Avant l’adoption de l’ECO, chaque État doit satisfaire à plusieurs critères économiques destinés à garantir la solidité de la future monnaie commune. Parmi ces exigences figurent :
une inflation maîtrisée ;
un déficit budgétaire limité ;
une dette publique soutenable ;
des réserves de change suffisantes ;
une stabilité du taux de change.
Ces critères sont comparables à ceux qui avaient été imposés aux pays européens avant la création de l’euro. Or, peu de pays de la région les respectent simultanément, ce qui explique les nombreux reports du calendrier.

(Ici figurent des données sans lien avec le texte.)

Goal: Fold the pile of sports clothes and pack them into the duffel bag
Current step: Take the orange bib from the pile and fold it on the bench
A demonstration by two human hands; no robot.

La réforme du franc CFA en 2019

Le 21 décembre 2019, les chefs d’État de l’UEMOA annoncent une importante réforme du franc CFA destinée à préparer son intégration future dans l’ECO.
Cette réforme prévoit notamment :
le changement de nom du franc CFA en ECO lorsque les conditions seront réunies ;
la fin de la centralisation des réserves de change auprès du Trésor français ;
le retrait des représentants français des instances de gouvernance de la BCEAO.
En revanche, le maintien de la parité fixe avec l’euro et de la garantie de convertibilité est conservé dans cette phase transitoire.

Pourquoi tant de retards ?

Initialement envisagée pour 2003, puis 2005, 2010, 2015, 2020 et ensuite 2027, la mise en circulation de l’ECO a été reportée à plusieurs reprises. Son lancement est actuellement programmé pour l’horizon 2027.
Plusieurs facteurs expliquent ces reports :
les écarts importants entre les économies de la région ;
les crises économiques et sanitaires ;
les difficultés budgétaires de certains États ;
les divergences de vues entre les pays membres sur le fonctionnement futur de la monnaie ;
les évolutions géopolitiques au sein de la CEDEAO.

Quels bénéfices espérés ?
Si elle voit le jour, l’ECO pourrait apporter plusieurs avantages :
une baisse des coûts des échanges commerciaux ;
une augmentation du commerce régional ;
une plus grande attractivité pour les investisseurs ;
une meilleure intégration financière ;
un renforcement du poids économique de l’Afrique de l’Ouest sur la scène internationale.
Toutefois, les économistes rappellent qu’une monnaie commune ne peut être durable que si les États membres appliquent des politiques budgétaires rigoureuses et coordonnent efficacement leurs stratégies économiques.

Où en est le projet aujourd’hui ?
Les institutions régionales poursuivent les travaux techniques et politiques destinés à préparer la monnaie unique. Une nouvelle feuille de route vise toujours un lancement lorsque les conditions de convergence seront réunies, mais les autorités soulignent que la qualité de la préparation prime désormais sur le respect d’une date symbolique.

En définitive, l’ECO demeure bien plus qu’un simple changement de billets ou de pièces. Il s’agit d’un projet de souveraineté économique et d’intégration régionale qui pourrait transformer durablement les échanges en Afrique de l’Ouest. Son succès dépendra toutefois de la capacité des États à harmoniser leurs politiques économiques, à respecter les critères de convergence et à instaurer une gouvernance monétaire commune crédible.